• SOURCE MATERIAL:

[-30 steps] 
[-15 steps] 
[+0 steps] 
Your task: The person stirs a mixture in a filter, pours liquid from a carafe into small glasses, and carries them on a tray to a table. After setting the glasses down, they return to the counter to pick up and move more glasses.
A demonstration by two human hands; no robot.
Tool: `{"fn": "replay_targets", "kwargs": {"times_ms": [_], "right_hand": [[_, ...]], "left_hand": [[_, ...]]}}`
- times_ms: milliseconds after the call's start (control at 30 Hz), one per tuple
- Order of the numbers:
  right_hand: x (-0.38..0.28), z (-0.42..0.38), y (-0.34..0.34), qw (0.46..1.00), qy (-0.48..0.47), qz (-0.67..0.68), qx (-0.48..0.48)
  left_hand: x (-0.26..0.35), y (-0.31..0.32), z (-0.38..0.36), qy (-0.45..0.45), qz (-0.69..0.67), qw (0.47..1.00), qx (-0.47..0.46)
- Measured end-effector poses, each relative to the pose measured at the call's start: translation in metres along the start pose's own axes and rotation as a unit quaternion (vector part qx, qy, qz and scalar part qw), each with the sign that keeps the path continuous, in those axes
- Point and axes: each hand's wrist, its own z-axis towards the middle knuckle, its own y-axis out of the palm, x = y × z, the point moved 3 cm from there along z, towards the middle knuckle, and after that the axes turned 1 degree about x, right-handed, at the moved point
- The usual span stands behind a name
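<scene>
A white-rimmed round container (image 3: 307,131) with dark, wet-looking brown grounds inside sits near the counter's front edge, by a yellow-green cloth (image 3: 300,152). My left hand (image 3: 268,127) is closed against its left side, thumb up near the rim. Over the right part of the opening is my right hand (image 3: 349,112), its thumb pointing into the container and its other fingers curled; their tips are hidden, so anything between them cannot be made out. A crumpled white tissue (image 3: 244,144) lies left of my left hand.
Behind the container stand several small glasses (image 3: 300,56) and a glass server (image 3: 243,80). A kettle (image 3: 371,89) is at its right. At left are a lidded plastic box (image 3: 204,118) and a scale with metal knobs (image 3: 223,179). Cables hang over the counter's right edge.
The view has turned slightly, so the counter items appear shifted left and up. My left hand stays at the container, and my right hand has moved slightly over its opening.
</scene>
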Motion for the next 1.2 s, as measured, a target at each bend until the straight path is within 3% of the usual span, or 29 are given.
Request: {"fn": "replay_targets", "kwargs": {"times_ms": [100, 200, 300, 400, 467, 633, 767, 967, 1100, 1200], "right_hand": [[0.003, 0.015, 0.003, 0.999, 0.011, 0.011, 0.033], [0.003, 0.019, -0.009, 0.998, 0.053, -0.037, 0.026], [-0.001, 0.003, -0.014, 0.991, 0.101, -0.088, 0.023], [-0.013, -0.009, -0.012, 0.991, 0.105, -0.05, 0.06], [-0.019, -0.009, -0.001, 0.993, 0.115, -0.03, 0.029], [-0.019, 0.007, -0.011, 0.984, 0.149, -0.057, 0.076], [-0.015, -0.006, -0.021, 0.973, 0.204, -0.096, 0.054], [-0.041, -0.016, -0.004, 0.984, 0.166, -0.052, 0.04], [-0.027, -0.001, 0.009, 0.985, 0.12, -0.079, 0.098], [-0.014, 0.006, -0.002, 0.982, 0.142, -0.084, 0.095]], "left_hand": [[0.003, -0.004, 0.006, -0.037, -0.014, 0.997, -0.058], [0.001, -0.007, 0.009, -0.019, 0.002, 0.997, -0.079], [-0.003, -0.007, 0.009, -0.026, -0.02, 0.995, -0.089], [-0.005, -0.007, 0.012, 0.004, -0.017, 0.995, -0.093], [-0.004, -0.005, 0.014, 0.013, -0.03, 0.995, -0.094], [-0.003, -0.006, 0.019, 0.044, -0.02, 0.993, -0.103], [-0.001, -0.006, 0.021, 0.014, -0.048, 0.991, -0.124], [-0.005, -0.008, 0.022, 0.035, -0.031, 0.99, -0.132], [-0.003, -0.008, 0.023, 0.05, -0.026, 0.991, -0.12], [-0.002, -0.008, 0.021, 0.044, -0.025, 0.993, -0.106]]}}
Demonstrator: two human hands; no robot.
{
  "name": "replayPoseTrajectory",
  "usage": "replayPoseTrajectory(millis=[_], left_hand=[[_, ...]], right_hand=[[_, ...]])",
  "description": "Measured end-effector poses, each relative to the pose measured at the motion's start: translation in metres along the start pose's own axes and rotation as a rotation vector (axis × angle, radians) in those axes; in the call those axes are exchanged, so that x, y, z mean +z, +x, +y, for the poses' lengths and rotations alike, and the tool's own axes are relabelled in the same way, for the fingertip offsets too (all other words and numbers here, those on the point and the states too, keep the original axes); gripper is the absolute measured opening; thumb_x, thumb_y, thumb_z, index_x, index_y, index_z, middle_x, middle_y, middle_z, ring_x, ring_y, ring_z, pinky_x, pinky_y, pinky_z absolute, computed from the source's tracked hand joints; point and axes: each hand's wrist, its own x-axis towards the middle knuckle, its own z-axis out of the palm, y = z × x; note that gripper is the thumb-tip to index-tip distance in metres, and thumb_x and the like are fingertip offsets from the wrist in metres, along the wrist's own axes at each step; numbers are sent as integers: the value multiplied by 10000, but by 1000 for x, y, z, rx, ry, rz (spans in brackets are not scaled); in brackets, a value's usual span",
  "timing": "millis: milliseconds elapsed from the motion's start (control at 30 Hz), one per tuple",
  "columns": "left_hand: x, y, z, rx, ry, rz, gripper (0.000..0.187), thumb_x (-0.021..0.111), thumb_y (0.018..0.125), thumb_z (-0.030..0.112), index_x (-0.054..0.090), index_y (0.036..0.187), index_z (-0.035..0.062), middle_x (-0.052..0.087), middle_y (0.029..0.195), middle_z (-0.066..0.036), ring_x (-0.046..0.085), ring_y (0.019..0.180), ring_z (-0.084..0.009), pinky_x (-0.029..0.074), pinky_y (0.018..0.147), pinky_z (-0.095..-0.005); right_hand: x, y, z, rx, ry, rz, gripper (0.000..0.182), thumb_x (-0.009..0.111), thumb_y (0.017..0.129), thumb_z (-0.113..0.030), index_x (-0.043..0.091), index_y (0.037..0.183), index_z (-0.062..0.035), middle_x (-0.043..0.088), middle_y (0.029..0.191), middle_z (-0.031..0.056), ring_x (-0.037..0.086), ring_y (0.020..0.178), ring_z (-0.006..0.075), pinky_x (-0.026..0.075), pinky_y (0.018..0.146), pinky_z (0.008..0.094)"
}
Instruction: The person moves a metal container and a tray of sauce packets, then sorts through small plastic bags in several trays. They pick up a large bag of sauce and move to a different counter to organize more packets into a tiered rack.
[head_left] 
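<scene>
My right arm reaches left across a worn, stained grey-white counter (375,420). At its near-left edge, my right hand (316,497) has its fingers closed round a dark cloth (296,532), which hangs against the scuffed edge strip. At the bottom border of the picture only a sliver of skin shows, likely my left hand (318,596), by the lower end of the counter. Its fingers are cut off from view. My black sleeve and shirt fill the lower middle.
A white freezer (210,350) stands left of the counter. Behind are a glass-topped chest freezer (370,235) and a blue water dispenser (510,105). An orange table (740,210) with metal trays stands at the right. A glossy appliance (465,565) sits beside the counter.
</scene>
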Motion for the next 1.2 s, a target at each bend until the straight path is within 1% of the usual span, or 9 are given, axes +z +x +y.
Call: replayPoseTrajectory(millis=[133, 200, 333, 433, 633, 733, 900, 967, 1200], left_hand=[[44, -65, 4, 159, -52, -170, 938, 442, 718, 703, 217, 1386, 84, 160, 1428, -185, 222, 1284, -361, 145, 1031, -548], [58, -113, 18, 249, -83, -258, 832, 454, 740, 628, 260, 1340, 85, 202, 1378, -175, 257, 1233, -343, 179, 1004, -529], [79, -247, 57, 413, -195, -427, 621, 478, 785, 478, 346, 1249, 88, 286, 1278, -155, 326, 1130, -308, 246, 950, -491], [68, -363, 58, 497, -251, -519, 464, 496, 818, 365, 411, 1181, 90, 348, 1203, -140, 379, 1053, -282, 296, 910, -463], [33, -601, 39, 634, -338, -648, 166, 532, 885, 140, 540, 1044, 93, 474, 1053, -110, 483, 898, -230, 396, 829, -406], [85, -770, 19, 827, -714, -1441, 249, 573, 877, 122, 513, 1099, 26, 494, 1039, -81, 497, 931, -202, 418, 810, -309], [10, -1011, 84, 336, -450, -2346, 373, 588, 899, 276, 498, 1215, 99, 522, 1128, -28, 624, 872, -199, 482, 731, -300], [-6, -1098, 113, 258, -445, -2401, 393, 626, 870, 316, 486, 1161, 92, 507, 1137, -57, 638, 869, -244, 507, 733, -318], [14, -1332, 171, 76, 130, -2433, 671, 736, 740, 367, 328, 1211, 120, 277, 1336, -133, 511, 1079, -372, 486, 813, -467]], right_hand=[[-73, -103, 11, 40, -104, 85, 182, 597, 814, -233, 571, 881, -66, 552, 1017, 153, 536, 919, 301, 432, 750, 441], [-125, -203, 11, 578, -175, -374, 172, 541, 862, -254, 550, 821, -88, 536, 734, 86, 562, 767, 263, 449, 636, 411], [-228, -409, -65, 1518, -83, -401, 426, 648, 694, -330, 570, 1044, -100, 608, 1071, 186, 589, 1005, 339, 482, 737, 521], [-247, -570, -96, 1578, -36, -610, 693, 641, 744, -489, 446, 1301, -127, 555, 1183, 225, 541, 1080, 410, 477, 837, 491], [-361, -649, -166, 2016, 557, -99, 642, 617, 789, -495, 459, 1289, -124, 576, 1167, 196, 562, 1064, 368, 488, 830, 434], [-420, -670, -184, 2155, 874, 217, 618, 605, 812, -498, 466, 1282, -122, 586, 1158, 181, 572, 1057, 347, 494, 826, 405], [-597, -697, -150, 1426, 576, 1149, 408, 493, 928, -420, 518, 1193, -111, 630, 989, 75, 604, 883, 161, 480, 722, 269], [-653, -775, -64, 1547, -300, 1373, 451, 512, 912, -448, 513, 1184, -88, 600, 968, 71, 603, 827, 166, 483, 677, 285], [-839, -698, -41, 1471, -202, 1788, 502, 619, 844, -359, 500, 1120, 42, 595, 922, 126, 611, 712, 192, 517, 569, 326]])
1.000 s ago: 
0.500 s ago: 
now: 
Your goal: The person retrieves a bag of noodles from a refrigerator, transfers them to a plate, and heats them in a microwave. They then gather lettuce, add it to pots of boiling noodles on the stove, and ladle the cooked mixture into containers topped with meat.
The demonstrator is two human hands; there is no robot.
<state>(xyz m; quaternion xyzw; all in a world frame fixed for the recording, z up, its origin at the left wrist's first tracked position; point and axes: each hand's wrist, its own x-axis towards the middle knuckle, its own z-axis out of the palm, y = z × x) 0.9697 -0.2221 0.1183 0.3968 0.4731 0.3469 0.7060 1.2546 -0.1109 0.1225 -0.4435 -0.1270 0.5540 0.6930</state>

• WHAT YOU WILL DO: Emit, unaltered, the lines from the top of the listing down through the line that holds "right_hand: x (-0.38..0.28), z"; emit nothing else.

• ANSWER SPACE:
[-30 steps] 
[-15 steps] 
[+0 steps] 
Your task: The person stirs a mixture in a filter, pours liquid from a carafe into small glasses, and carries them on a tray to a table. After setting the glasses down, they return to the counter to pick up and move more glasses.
A demonstration by two human hands; no robot.
Tool: `{"fn": "replay_targets", "kwargs": {"times_ms": [_], "right_hand": [[_, ...]], "left_hand": [[_, ...]]}}`
- times_ms: milliseconds after the call's start (control at 30 Hz), one per tuple
- Order of the numbers:
  right_hand: x (-0.38..0.28), z (-0.42..0.38), y (-0.34..0.34), qw (0.46..1.00), qy (-0.48..0.47), qz (-0.67..0.68), qx (-0.48..0.48)

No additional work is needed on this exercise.